WHAT IS NEEDED:
Can you quote exactly the stretch of lines from the one with "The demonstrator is" through the final line of the material, both ends included?

+++ DATA BELOW +++

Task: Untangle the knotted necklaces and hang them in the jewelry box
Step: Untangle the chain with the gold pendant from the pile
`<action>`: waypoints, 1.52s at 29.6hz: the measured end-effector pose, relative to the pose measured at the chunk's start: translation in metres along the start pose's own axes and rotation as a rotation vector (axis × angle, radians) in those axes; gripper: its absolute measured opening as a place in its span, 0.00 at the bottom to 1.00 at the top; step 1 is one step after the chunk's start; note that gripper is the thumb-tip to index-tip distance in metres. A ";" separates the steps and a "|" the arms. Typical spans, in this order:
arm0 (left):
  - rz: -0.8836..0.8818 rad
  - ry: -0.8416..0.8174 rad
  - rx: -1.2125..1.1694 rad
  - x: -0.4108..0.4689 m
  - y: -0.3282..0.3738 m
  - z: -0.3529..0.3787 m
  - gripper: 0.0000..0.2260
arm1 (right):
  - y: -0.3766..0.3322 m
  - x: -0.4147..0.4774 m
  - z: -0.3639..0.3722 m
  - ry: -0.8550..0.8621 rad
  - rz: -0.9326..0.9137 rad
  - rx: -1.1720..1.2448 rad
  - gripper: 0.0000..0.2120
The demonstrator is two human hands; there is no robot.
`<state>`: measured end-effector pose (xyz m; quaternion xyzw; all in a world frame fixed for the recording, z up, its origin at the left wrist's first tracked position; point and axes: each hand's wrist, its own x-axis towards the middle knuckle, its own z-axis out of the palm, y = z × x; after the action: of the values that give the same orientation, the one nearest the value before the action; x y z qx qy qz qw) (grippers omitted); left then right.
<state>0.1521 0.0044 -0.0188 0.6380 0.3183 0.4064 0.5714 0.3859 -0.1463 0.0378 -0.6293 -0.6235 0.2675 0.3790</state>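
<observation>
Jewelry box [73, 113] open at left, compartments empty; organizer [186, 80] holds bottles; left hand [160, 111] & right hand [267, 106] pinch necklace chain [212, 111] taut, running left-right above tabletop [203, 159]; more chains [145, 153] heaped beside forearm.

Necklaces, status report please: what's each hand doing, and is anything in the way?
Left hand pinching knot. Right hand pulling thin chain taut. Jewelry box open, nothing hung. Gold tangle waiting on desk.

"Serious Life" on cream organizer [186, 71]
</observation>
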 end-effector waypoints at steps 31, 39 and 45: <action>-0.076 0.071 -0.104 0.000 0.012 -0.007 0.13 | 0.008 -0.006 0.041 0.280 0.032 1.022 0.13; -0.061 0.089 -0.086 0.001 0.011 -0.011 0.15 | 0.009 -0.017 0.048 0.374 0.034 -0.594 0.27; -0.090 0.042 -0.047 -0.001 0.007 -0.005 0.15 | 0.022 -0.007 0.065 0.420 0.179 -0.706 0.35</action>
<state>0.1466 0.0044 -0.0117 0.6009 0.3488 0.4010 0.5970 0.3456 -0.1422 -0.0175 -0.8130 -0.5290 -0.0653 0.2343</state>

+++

EXERCISE SOLUTION:
The demonstrator is two human hands; there is no robot.
`<state>`: measured end-effector pose (xyz m; quaternion xyzw; all in a world frame fixed for the recording, z up, its origin at the left wrist's first tracked position; point and axes: each hand's wrist, its own x-axis towards the middle knuckle, its own z-axis out of the palm, y = z × x; after the action: of the values that give the same orientation, the one nearest the value before the action; x y z qx qy qz qw) (grippers omitted); left then right.
<state>0.1521 0.0044 -0.0188 0.6380 0.3183 0.4064 0.5714 0.3859 -0.1463 0.0378 -0.6293 -0.6235 0.2675 0.3790</state>
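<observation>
Jewelry box [73, 113] open at left, compartments empty; organizer [186, 80] holds bottles; left hand [160, 111] & right hand [267, 106] pinch necklace chain [212, 111] taut, running left-right above tabletop [203, 159]; more chains [145, 153] heaped beside forearm.

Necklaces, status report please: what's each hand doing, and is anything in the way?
Left hand pinching knot. Right hand pulling thin chain taut. Jewelry box open, nothing hung. Gold tangle waiting on desk.

"Serious Life" on cream organizer [186, 71]
</observation>
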 end-effector waypoints at steps 31, 39 and 45: <action>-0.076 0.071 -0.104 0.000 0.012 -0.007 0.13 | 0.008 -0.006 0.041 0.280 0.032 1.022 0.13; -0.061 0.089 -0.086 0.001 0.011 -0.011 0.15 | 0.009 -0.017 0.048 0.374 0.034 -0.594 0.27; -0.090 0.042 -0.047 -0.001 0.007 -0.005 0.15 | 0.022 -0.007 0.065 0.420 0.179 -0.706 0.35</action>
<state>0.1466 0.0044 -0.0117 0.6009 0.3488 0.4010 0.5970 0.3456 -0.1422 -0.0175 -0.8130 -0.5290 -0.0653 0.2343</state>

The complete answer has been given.